Data prefetch for fast NDN software routers based on hash table-based forwarding tables

doi:10.1016/j.comnet.2020.107188

Computer Networks

Volume 173, 22 May 2020, 107188

https://doi.org/10.1016/j.comnet.2020.107188 Get rights and content

Abstract

The goal of the paper is to present the ideal form of an NDN forwarding engine on a commercial off-the-shelf (COTS) computer. In this paper, we design a reference forwarding engine by selecting well-established high-speed techniques and then analyze a state-of-the-art prototype implementation to identify its performance bottleneck. The microarchitectural analysis at the level of CPU pipelines and instructions reveals that dynamic random access memory (DRAM) access latency is one of bottlenecks for high-speed forwarding engines. Based on the analysis result, we design two prefetch-friendly packet processing techniques to hide DRAM access latency. The prototype employing the techniques achieves a forwarding rate exceeding 40 million packets per second on a COTS computer.

Introduction

A software router, which is built on a hardware platform based on a commercial off-the-shelf (COTS) computer, becomes feasible because of recent advances in multi-core CPUs and fast networking technologies for COTS computers. For notation simplicity, hereinafter, a COTS computer is simply referred to as a computer. Fast IP packet forwarding has been enabled by storing data structures for IP forwarding on a fast Static Random Access Memory (SRAM) device [1], [2]. Compact data structures have become a research issue due to the need keep up with the increasing number of IP prefixes in the Internet. Most of the studies have addressed compact trie-based data structures like multi-bit trie data structures [3] by replacing consecutive elements in a trie with a single element. Such efforts enable it to store the increasing number of IP prefixes, e.g., 7 × 10⁵ prefixes [4] on the latest SRAM device.

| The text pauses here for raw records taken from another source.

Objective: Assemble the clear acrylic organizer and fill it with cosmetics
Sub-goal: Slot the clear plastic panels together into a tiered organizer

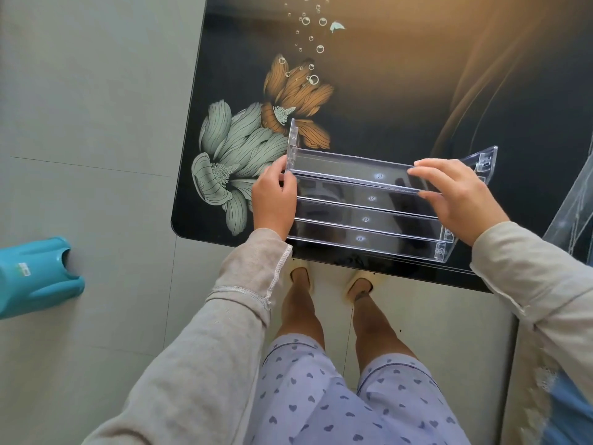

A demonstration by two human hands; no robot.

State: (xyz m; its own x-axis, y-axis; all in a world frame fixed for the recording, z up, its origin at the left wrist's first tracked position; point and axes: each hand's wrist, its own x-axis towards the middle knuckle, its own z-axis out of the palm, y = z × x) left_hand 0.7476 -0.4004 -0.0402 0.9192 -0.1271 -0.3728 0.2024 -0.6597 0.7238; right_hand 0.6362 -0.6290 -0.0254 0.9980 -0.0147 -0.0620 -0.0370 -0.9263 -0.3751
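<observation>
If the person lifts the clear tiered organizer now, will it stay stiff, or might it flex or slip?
The organizer is probably stiff: its shelves run straight between the left hand and right hand. Its glossy surface likely makes it slippery. The top shelf seems not fully seated, so it may come loose.

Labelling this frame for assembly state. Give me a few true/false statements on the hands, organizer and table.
1. Both hands grip the clear acrylic organizer. True: left hand at its left end, right hand at its right.
2. The organizer holds cosmetics. False: its tiers are empty.
3. It sits on the dark floral table near the front edge. True.
4. The organizer has two tiers. False: four are visible.
5. A red stool stands on the floor. False: a blue plastic stool.
</observation>
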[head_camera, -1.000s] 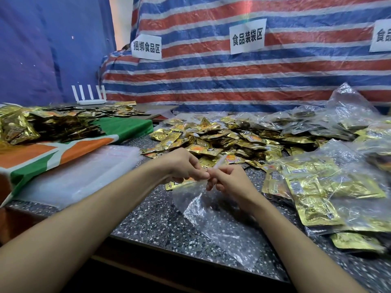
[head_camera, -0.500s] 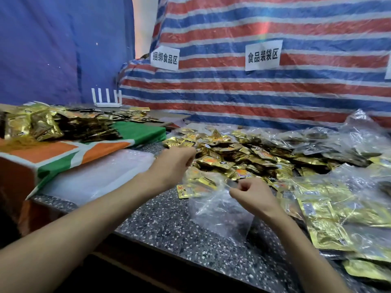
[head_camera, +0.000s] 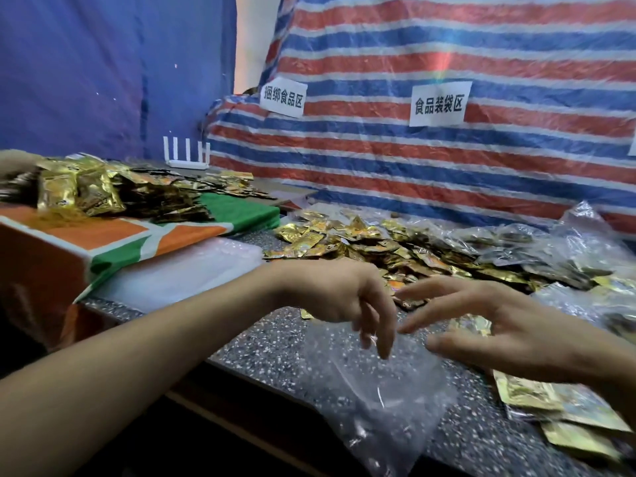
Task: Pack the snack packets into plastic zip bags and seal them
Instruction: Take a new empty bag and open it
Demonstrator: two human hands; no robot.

Recently, studies on high-speed algorithms and compact data structures are being revisited due to the emergence of a new Internet architecture called Named Data Networking (NDN) [5], wherein rich data including large video data and small sensor data are delivered by a single architecture. Fast NDN packet forwarding is not trivial compared with IP packet forwarding in terms of memory space because name-based forwarding needs a larger forwarding table than IP one in order to store about 2.1 × 10⁸ [6] name prefixes and per-packet caching requires additional memory spaces to store packets. Therefore, NDN data structures need to be stored on a slow Dynamic Random Access Memory (DRAM) device rather than a SRAM device even if compact trie-based data structures are used to store the forwarding table [7]. This implies that hiding the latency to access NDN data structures on the DRAM device is the key to fast NDN packet forwarding, rather than compacting such data structures.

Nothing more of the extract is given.